→ Dataset excerpts
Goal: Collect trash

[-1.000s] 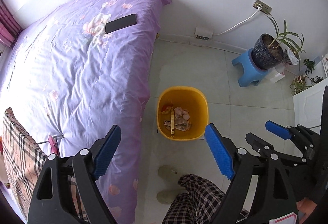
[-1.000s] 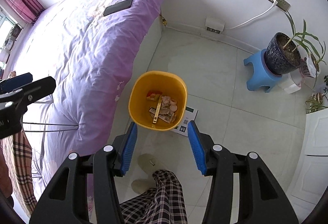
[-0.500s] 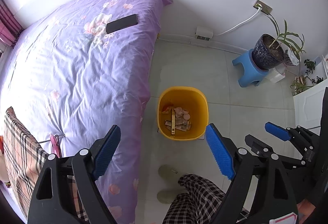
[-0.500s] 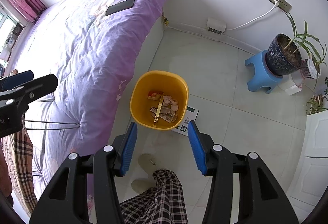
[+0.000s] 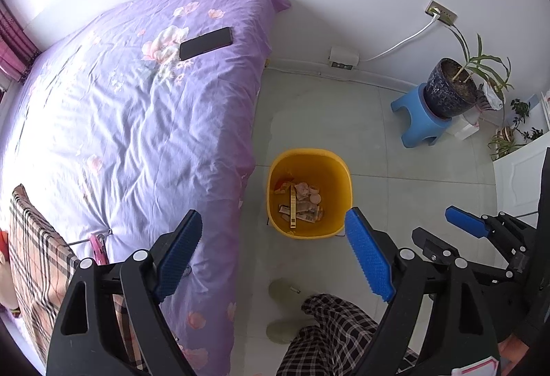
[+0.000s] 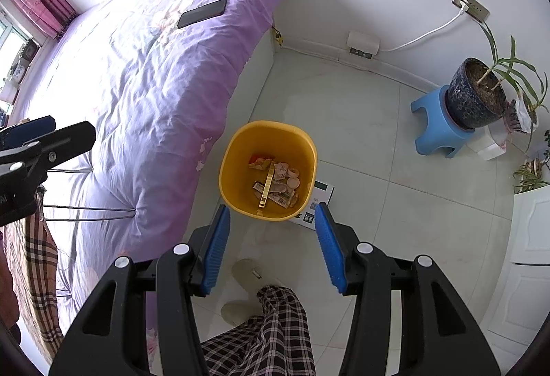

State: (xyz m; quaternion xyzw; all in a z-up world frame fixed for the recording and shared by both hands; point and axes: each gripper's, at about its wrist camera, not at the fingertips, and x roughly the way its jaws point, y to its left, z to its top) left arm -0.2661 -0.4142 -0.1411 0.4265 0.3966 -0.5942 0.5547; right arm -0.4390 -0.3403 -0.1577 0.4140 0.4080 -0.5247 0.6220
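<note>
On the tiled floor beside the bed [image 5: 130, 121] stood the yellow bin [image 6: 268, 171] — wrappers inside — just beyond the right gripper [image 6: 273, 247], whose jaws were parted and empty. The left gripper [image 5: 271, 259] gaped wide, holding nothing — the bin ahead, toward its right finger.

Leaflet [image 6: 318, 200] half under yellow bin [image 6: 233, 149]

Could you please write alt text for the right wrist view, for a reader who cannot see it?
The open, empty right gripper hangs above a yellow bin holding wrappers, on tiled floor beside a purple bed. A phone lies on the bed.
</note>
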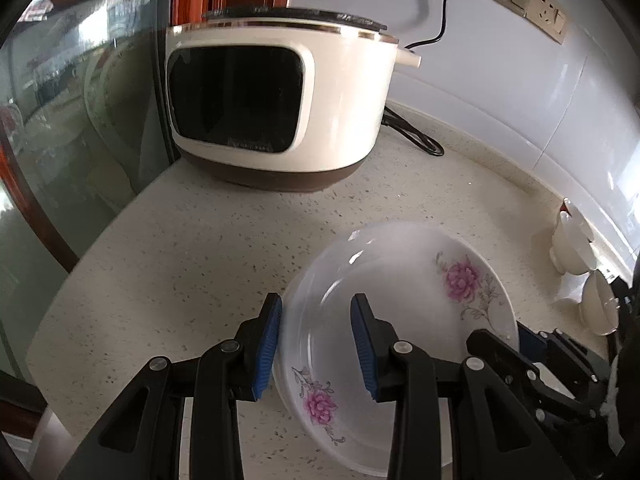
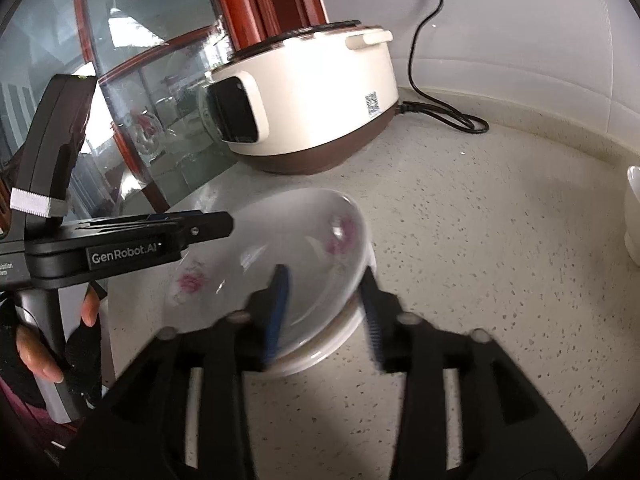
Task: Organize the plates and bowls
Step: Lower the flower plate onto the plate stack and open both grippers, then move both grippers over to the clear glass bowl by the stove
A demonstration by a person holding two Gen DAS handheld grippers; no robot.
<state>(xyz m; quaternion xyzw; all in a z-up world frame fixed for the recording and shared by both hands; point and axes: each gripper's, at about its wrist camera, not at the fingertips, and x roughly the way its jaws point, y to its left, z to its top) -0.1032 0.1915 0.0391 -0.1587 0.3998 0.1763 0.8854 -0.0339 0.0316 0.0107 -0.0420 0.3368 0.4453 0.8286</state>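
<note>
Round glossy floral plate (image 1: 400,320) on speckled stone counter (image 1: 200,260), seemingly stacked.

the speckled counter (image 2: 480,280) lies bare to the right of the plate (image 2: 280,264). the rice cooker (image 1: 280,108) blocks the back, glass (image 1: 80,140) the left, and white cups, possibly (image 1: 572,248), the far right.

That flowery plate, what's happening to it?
A person is tidying dishes with a gripper in each hand. The left gripper straddles the flowery plate's rim, which sits on the speckled counter near a rice cooker. The right gripper has its jaws open around the opposite edge. More white bowls wait by the wall.
</note>
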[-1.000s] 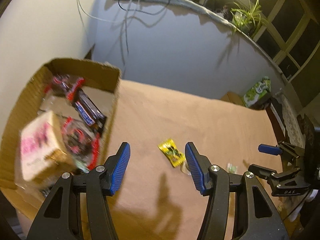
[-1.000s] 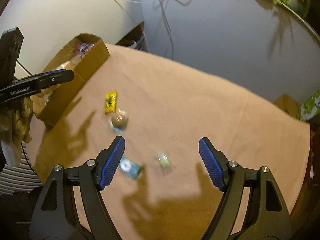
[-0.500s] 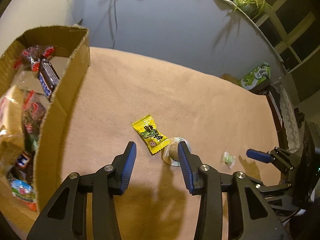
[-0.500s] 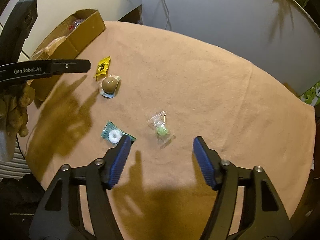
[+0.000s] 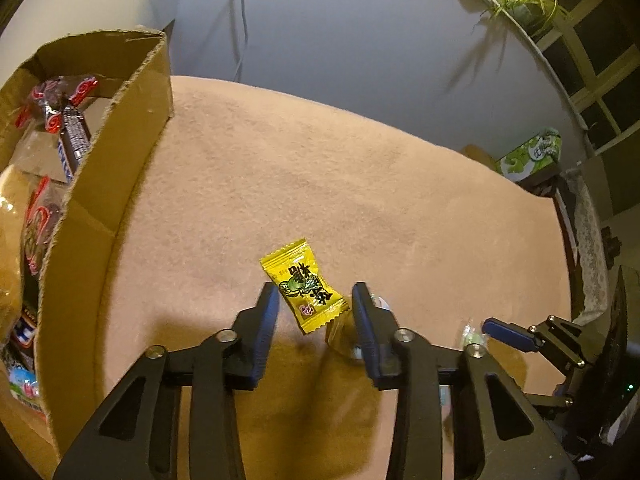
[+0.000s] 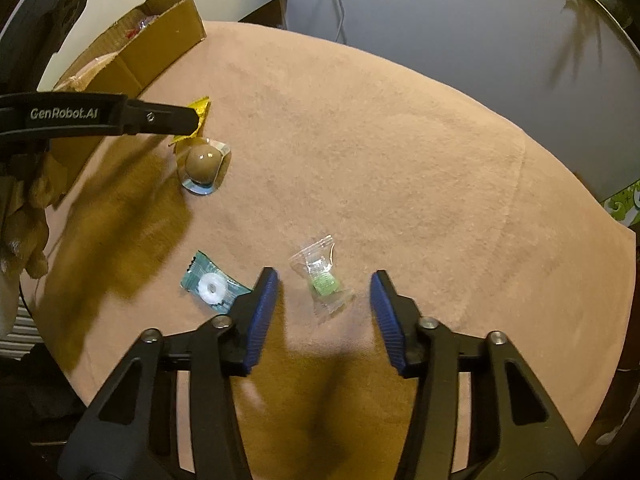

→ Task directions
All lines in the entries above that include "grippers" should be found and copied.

→ Output for this exercise
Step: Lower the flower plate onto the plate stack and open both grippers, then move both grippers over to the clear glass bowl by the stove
A demonstration by a person holding two Gen DAS handheld grippers; no robot.

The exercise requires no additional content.